The other day I was talking with a friend about how different my experience is when photographing life, compared to the experience of being without attempting to interpret what is going on. The act of photography sometimes seems, well to me anyway, as a more thoughtful way to experience the world, people especially. When making a photograph I can focus (oh, a pun) intently on the person or whatever it is being photographed, without a camera there would be too many distractions. But, is this a good way to view life, as a distraction distilled and edited?
The nature of the frame, the moment in time that is captured, and most importantly the control over what is seen and not in the final image allows me to gain a sense of control of the universe. At least for that small fraction of time.

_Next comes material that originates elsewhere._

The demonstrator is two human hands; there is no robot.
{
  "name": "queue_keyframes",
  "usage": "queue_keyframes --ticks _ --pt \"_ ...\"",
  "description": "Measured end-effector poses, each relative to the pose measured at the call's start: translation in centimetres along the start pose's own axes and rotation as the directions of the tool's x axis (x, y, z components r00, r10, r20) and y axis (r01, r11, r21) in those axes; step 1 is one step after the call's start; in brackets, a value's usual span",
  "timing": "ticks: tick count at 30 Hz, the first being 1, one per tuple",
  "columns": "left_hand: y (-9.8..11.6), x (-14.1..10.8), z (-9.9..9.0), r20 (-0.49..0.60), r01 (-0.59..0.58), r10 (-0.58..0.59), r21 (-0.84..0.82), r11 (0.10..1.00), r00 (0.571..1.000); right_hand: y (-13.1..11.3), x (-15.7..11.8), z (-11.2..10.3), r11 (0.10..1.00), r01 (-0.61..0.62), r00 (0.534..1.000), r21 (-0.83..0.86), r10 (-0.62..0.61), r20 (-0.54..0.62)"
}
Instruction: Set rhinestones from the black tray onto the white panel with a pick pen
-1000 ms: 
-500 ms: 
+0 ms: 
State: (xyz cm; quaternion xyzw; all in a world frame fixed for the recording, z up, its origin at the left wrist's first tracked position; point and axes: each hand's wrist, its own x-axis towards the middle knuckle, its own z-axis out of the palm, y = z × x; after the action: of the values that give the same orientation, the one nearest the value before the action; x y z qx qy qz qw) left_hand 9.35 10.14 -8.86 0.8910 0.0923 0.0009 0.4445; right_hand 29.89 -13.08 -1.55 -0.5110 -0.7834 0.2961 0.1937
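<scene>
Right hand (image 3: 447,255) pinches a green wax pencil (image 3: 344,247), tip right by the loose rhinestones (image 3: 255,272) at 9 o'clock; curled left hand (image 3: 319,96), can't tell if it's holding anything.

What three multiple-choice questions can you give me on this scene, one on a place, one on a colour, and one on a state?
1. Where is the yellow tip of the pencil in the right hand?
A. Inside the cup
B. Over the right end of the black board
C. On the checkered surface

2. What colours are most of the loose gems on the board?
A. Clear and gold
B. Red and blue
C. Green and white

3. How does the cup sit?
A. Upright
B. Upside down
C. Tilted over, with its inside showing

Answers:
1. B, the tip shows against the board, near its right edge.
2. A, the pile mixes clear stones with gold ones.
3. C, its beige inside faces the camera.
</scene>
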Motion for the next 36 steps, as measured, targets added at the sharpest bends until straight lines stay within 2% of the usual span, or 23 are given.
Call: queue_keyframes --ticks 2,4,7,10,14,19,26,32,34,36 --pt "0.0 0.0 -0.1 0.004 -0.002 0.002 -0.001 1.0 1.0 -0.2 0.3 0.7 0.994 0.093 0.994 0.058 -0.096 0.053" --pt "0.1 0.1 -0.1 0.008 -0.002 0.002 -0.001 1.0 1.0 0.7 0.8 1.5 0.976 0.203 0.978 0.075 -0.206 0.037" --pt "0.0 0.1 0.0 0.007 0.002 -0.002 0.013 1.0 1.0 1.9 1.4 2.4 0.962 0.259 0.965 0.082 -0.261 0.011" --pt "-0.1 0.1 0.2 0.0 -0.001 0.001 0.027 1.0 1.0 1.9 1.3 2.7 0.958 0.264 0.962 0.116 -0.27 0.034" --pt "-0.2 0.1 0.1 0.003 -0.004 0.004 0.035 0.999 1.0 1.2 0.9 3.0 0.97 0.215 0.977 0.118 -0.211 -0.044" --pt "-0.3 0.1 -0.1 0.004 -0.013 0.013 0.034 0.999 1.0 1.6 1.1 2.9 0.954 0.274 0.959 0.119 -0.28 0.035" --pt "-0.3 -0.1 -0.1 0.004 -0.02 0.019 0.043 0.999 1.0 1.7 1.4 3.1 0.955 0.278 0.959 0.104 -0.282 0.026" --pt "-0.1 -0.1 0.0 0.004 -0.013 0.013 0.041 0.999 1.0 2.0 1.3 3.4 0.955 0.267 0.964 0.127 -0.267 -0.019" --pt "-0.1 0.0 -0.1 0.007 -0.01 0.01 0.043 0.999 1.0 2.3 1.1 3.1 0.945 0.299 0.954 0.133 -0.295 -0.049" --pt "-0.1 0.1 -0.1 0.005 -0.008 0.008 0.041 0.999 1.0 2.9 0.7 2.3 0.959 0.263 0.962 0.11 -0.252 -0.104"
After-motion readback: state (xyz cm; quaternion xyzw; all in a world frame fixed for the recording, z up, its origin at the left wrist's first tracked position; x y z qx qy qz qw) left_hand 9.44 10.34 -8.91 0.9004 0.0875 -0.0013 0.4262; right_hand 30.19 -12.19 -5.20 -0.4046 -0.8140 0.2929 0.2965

I know this is an illusion, just because I tripped a shutter at a particular moment setting off a complex set of optical and mechanical events resulting in light rays from a the time and location I choose to be recorded on some form of recording media does not mean anything other than I made a photo, which is a really awesome thing, but the only thing I can control is how I make the photo, everything else does whatever it does.
However, there is no reason I need to think of photography in such a sterile way. I fell in love with the romance of photography. The aching beauty that can be created by this optical illusion. The sense of moment that so many others have much more brilliantly elaborated on, the joy of life captured in a split second.
I love photography because it gives me the opportunity to explore the world, meet people I would otherwise never come across and the feeling of magic felt when taking the chaos of our reality, and for that brief moment, making sense of it all. And, I sometimes love not taking photos, just being in the world, enjoying the experience without trying to control it.
But, that magic feeling when making photographs is so seductive. I think I need to stop writing this and get back to it.